ACTIVITY: Every line in the records below between the one holding "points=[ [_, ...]" and the one holding "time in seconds", inclusive, is to be set down exactly; all other lines are to be left out.

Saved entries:
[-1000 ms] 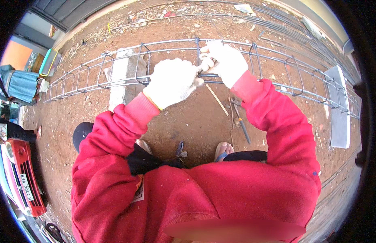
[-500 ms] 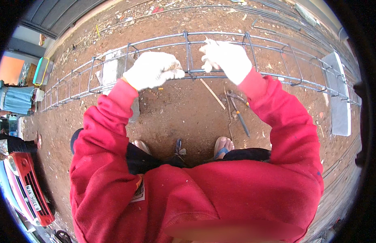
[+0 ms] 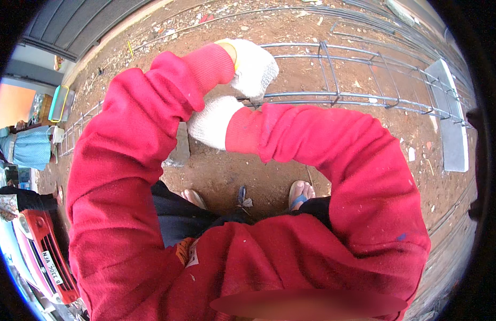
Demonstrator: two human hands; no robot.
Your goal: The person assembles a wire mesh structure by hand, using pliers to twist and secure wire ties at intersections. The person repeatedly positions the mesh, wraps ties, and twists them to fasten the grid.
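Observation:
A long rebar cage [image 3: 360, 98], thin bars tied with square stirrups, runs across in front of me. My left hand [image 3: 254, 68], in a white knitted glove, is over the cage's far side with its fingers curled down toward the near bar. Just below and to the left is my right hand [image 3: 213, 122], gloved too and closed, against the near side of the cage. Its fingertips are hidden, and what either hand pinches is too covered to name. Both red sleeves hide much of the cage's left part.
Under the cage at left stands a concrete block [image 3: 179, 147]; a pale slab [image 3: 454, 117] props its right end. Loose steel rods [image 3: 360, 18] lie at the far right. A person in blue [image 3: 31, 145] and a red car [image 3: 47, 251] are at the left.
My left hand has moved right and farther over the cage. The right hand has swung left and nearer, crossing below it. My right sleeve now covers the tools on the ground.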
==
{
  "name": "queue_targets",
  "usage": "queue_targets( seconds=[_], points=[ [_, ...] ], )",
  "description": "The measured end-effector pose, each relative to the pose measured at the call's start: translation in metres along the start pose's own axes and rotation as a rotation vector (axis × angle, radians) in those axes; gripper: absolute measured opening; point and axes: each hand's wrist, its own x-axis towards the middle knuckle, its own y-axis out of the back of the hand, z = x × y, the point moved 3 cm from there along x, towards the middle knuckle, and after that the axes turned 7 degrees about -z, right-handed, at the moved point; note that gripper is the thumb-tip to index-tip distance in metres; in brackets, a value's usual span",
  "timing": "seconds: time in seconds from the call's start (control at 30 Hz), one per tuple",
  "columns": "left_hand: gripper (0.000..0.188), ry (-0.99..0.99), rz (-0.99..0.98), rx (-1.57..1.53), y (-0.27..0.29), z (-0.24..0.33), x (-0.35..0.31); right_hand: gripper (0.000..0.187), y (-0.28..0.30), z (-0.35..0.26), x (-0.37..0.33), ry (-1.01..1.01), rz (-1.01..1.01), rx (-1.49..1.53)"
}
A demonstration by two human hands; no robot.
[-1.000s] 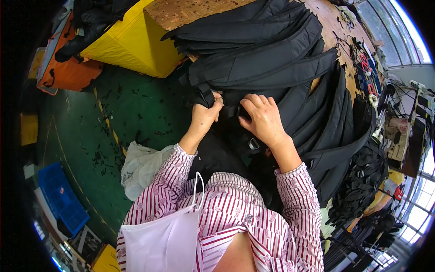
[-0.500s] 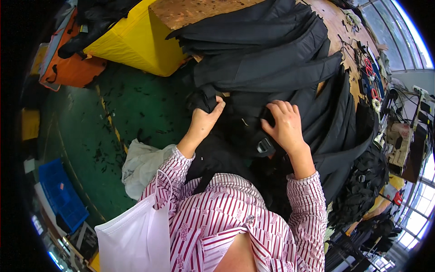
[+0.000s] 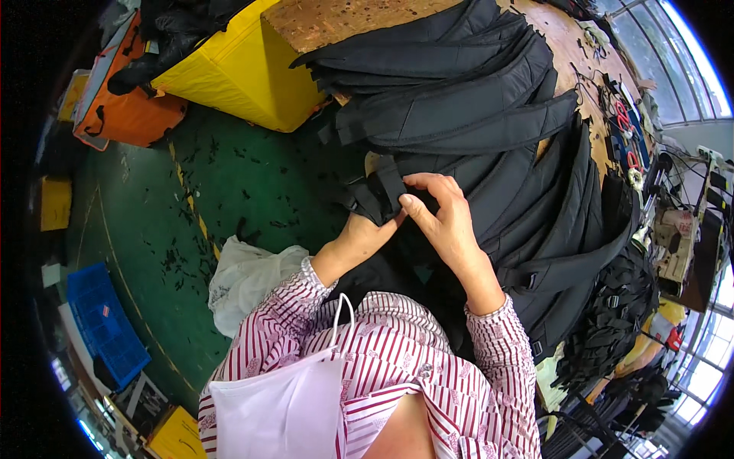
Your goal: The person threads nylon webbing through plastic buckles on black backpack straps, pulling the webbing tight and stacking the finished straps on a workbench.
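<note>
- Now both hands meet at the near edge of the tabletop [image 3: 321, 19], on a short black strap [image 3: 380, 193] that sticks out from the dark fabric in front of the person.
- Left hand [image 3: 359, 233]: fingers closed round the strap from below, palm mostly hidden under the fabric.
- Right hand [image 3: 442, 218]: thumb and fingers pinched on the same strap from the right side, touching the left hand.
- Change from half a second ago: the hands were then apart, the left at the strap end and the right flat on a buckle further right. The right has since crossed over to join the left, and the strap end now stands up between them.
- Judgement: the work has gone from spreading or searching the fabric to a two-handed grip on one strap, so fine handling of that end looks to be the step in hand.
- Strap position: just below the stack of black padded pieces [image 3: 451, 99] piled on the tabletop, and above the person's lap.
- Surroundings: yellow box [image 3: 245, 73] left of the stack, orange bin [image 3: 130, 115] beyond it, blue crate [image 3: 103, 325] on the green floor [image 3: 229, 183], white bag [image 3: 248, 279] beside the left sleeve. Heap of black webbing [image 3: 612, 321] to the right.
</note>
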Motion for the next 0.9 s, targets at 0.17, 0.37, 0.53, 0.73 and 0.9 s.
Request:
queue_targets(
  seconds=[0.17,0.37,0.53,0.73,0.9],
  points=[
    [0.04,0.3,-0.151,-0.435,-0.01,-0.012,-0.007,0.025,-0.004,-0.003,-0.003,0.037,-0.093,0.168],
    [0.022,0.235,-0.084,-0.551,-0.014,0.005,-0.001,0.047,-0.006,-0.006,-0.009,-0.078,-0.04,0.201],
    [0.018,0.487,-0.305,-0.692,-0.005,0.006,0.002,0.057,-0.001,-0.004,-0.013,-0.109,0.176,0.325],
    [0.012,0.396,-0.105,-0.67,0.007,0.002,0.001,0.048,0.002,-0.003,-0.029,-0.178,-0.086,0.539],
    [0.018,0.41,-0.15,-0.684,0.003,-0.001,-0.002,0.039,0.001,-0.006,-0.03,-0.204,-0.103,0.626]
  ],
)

EXERCISE OUTPUT:
  "usage": "queue_targets( seconds=[_], points=[ [_, ...] ], )",
  "description": "The measured end-effector pose, each relative to the pose measured at the call's start: translation in metres along the start pose's own axes and rotation as a rotation vector (axis × angle, radians) in those axes; gripper: absolute measured opening; point and axes: each hand's wrist, its own x-axis towards the middle knuckle, its own y-axis out of the back of the hand, z = x × y, the point moved 3 cm from there along x, towards the middle knuckle, and after that the axes turned 7 degrees about -z, right-handed, at the moved point; note that gripper is the thumb-tip to index-tip distance in metres; in brackets, a value's usual span",
  "timing": "seconds: time in seconds from the call's start (control at 30 Hz), one per tuple",

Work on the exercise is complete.